Pytorch cudnn RNN backward can only be called in training mode

Lewis_Liu · May 6, 2020, 10:00pm

The Error is ’ cudnn RNN backward can only be called in training mode.’

I’m doing a DDPG with LSTM network. Part of the code is shown blow.
It works fine on CPU but when run on GPU, it reports the error.
But! As you can see that I’ve ready set the critic network to train mode, why it still reports error literally four lines after that??

    self.target_critic.eval()
    self.critic.eval()

    target_actions=self.target_actor.forward(new_state)
    critic_value_=self.target_critic.forward(new_state,target_actions)
    critic_value=self.critic.forward(state,action)

    target=[]
    for j in range(self.batch_size):
        target.append(reward[j]+self.gamma*critic_value_[j]*done[j])
    target=T.tensor(target).to(self.critic.device)
    target=target.view(self.batch_size,1)
    
    self.critic.train()
    self.critic.optimizer.zero_grad()
    critic_loss=F.mse_loss(target,critic_value)
    critic_loss.backward()
    self.critic.optimizer.step()

I checked the .training boolean value and confirmed that all my networks are in training mode. Yet it still reports the issue

emcp · May 6, 2020, 10:15pm

When you call .eval() on a model… it’s telling the model it is not going to be training anymore… as I understand anyway.

I am not sure you can switch from train mode to eval mode like your code is demonstrating… and I’d follow the lead of most examples and separate the two loops entirely into separate files

Lewis_Liu · May 6, 2020, 10:26pm

That’s bad…so based on what you said, it’s impossible to use RNN in such application(DDPG)? I couldn’t come up with an alternative…

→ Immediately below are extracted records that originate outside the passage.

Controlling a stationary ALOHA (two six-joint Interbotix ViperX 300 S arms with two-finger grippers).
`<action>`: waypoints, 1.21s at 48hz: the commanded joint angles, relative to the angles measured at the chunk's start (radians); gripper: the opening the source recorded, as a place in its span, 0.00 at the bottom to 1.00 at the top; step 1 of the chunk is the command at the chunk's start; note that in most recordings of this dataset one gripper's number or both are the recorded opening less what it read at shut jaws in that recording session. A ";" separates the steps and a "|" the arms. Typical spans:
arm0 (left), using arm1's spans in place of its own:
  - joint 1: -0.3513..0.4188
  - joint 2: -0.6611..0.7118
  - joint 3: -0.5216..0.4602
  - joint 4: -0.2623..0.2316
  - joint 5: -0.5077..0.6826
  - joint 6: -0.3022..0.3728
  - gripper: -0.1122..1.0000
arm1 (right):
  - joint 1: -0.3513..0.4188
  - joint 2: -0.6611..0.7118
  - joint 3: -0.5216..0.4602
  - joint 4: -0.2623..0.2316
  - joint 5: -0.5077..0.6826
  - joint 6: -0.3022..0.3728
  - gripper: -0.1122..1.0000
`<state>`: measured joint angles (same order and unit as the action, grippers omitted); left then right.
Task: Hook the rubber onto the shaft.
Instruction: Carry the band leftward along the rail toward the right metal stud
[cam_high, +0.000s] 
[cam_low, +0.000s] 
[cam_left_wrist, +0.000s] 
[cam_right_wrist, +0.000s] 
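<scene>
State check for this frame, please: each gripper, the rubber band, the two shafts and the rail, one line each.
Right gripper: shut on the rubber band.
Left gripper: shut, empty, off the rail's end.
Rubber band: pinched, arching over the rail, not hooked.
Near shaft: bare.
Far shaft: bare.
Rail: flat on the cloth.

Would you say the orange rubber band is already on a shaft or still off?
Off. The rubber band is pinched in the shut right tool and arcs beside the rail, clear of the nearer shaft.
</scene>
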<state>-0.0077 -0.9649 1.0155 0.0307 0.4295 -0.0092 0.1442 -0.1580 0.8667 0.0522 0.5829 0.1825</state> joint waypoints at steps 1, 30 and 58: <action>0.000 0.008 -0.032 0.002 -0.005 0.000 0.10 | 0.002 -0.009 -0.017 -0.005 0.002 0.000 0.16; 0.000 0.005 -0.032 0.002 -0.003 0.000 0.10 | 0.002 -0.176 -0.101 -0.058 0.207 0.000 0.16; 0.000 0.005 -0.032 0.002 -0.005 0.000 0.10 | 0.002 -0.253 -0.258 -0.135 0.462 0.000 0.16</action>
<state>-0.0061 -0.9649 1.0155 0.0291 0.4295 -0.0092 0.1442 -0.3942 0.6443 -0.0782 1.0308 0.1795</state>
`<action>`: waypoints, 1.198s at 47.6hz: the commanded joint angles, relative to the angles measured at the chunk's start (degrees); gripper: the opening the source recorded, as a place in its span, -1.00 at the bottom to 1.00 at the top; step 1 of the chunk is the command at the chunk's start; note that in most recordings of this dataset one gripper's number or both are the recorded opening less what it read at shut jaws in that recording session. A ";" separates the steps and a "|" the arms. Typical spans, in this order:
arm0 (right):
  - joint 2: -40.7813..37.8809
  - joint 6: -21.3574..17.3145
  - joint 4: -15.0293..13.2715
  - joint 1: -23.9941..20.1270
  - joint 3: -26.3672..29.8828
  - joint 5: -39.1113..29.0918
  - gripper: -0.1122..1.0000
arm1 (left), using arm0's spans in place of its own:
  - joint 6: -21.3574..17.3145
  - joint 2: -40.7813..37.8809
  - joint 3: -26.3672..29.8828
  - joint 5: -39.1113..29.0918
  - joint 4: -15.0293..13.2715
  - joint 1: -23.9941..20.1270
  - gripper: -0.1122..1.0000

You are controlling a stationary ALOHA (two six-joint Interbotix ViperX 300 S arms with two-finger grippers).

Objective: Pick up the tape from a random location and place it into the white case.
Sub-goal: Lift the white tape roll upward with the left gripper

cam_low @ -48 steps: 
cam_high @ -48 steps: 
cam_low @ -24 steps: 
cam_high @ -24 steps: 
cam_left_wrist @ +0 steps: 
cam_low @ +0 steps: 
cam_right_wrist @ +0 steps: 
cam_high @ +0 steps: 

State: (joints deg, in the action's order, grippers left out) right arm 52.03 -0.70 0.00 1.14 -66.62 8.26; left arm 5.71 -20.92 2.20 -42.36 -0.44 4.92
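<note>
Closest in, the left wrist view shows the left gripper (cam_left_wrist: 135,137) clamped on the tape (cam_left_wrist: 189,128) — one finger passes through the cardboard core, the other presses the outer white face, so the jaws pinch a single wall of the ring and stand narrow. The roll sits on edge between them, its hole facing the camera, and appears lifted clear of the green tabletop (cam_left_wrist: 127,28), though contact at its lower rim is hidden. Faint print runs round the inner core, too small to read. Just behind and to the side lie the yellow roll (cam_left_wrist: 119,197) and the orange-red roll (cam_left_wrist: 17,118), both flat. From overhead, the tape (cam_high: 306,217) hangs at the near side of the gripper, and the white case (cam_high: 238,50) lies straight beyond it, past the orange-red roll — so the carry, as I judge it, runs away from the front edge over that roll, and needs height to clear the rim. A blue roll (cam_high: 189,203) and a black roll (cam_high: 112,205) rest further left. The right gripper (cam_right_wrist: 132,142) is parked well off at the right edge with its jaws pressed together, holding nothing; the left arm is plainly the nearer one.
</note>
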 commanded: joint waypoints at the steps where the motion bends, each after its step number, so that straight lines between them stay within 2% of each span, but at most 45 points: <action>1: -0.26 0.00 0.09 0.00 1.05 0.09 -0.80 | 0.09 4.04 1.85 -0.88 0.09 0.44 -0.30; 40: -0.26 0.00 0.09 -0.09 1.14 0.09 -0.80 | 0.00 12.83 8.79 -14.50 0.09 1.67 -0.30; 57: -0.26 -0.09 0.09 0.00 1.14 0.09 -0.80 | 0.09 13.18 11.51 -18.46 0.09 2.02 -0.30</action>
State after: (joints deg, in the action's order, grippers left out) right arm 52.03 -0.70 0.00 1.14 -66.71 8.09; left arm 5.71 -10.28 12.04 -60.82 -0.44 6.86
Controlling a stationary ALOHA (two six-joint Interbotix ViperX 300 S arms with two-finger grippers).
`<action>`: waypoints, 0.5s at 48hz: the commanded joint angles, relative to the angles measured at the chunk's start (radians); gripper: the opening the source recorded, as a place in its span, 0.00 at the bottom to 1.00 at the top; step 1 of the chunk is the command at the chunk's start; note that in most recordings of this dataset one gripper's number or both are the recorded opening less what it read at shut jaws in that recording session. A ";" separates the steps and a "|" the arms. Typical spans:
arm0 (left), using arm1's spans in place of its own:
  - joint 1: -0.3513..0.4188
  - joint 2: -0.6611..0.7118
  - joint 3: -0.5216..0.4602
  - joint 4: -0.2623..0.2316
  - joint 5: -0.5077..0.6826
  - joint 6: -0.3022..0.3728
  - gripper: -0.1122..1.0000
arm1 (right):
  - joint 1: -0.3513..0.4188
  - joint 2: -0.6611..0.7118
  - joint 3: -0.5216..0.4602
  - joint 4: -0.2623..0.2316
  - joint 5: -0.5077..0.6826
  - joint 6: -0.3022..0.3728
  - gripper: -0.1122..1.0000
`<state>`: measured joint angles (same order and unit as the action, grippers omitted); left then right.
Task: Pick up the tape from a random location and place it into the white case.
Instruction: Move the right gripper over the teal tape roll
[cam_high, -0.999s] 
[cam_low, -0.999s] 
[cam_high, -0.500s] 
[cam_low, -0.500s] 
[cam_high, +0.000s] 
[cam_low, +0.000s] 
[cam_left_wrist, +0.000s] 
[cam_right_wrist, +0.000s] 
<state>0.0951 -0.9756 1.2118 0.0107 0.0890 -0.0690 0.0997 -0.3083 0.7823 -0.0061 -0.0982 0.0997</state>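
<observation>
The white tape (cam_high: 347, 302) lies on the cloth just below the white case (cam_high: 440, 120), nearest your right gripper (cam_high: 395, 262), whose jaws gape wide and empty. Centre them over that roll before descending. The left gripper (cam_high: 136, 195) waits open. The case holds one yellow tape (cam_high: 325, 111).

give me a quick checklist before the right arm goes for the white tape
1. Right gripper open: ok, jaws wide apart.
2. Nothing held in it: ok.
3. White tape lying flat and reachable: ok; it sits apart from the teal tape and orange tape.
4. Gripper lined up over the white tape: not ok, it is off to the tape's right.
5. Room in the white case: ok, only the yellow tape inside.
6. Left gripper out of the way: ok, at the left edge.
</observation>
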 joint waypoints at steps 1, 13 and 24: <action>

emcp · May 7, 2020, 5:08am

I would look at a basic RNN example before you conclude that…

im no expert, just chiming in regarding .eval()

https://pytorch.org/tutorials/intermediate/char_rnn_classification_tutorial.html

ptrblck · May 7, 2020, 6:36am

You could call either

call .train() on the rnn module after using model.eval()
call .eval() only on the necessary modules
or disable cudnn via torch.backends.cudnn.enabled = False

Lewis_Liu · May 7, 2020, 8:24am

But I did call .train() before the backward line. Doesn’t it count?

Sowmya_Krishnan · March 11, 2021, 6:15am

Hi all

I’m facing the exact same issue in PyTorch when training a model with reinforcement learning. It works fine in CPU, but throws this error when training with GPU.

cudnn RNN backward can only be called in training mode

I have also set my model back to train() mode after calling eval() mode once. I have also tried setting torch.backends.cudnn.enabled=False. The error still remains. Is there any update on this issue? What is the solution?

ptrblck · March 11, 2021, 9:21am

Disabling cudnn should work, so could you recheck it?
The suggested solutions are given in the previous post, which all point towards either leaving the cudnn RNN in training mode or disabling cudnn (for this layer).

Sowmya_Krishnan · March 13, 2021, 3:44am

I have rechecked it - disabling cudnn did not work for me. However, leaving the model in train() mode rather than switching between train() and eval() did the trick for me. This trick had to be applied only when training the model in GPU - in CPU the switch from eval() to train() works perfectly fine. Thanks for the suggestion!
One question though - I tried disabling cudnn just before I call the backward() function. Is that a reason for it not working? Should I disable it at the point where the training process begins?

ptrblck · March 13, 2021, 4:04am

Yes, that’s the reason, as you should disable it for the forward and backward pass for this layer.